(Beginning of Record set)

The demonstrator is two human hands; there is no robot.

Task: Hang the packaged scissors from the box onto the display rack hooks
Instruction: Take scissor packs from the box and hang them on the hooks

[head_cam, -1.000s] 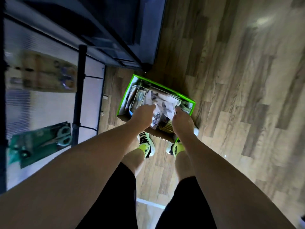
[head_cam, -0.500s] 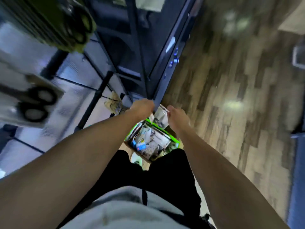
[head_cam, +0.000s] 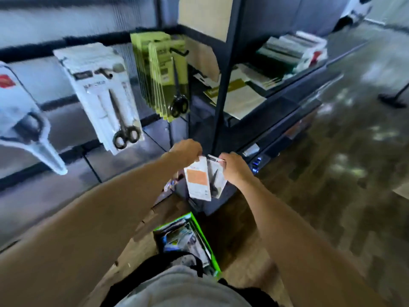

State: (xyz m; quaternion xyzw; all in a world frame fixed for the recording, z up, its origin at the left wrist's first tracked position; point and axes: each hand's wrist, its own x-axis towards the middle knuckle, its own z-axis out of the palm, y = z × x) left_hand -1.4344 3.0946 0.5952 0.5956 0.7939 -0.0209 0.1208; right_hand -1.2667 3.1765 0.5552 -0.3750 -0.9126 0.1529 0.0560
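Observation:
Both hands hold white scissors packs up in front of the rack. My left hand (head_cam: 187,149) pinches the top of a white pack with an orange label (head_cam: 198,181). My right hand (head_cam: 234,168) grips the top of a second pack (head_cam: 215,173) that shows dark scissors. The two packs overlap. The green-edged box (head_cam: 204,242) stands on the floor below, with several packs inside, partly hidden by my body. On the rack's hooks hang white scissors packs (head_cam: 104,91) and green ones (head_cam: 168,72).
A dark upright post (head_cam: 223,85) of the rack stands just behind my hands. Shelves to the right carry stacked paper goods (head_cam: 287,54). Another white pack (head_cam: 24,120) hangs at far left. Wooden floor (head_cam: 332,173) spreads to the right.
My hands have lifted the packs out of the box and up to rack height. My view has swung up from the floor to the hooks.

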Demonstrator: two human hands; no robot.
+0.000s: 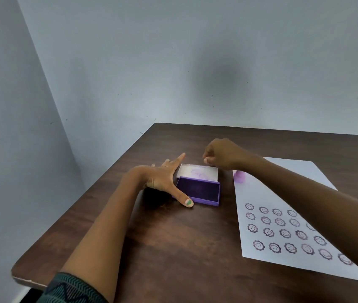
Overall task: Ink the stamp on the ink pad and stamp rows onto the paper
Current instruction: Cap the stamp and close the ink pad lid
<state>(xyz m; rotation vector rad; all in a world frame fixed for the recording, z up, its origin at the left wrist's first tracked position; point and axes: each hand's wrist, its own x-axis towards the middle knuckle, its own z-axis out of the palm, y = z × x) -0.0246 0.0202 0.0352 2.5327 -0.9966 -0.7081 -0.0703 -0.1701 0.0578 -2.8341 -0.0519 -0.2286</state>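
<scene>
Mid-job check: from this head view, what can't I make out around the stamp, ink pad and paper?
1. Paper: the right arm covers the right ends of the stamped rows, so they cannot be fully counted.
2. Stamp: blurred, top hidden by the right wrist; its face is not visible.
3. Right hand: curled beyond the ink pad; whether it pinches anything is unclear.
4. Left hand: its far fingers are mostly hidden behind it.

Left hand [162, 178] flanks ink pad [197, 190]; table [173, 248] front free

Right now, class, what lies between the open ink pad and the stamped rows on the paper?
In the head view, only bare wooden table separates the ink pad from the paper; the nearest rows follow blank margin.
</scene>
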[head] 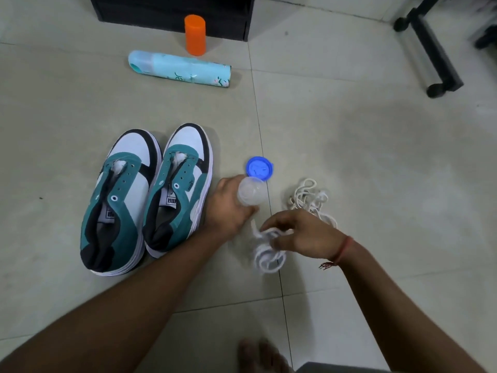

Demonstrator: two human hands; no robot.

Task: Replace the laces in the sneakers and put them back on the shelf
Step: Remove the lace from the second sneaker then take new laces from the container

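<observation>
Right hand (301,235) pinches blurred white laces (269,254); left hand (228,208) grips clear jar (251,193).

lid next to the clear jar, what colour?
Blue. The lid lies on the floor just beyond the jar; head view shows it.

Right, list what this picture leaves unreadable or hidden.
Head view only:
- Clear jar: contents unreadable; the left hand wraps its base.
- White laces: motion-blurred; count and ends unclear under the right hand.
- Spray can: label too small and warped.
- Black shelf unit: cut off by the top edge.
- Wheeled black frame: blurred, cropped at the top right.
</observation>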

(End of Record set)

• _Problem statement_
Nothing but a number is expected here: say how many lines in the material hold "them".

• _Solution for this problem_
2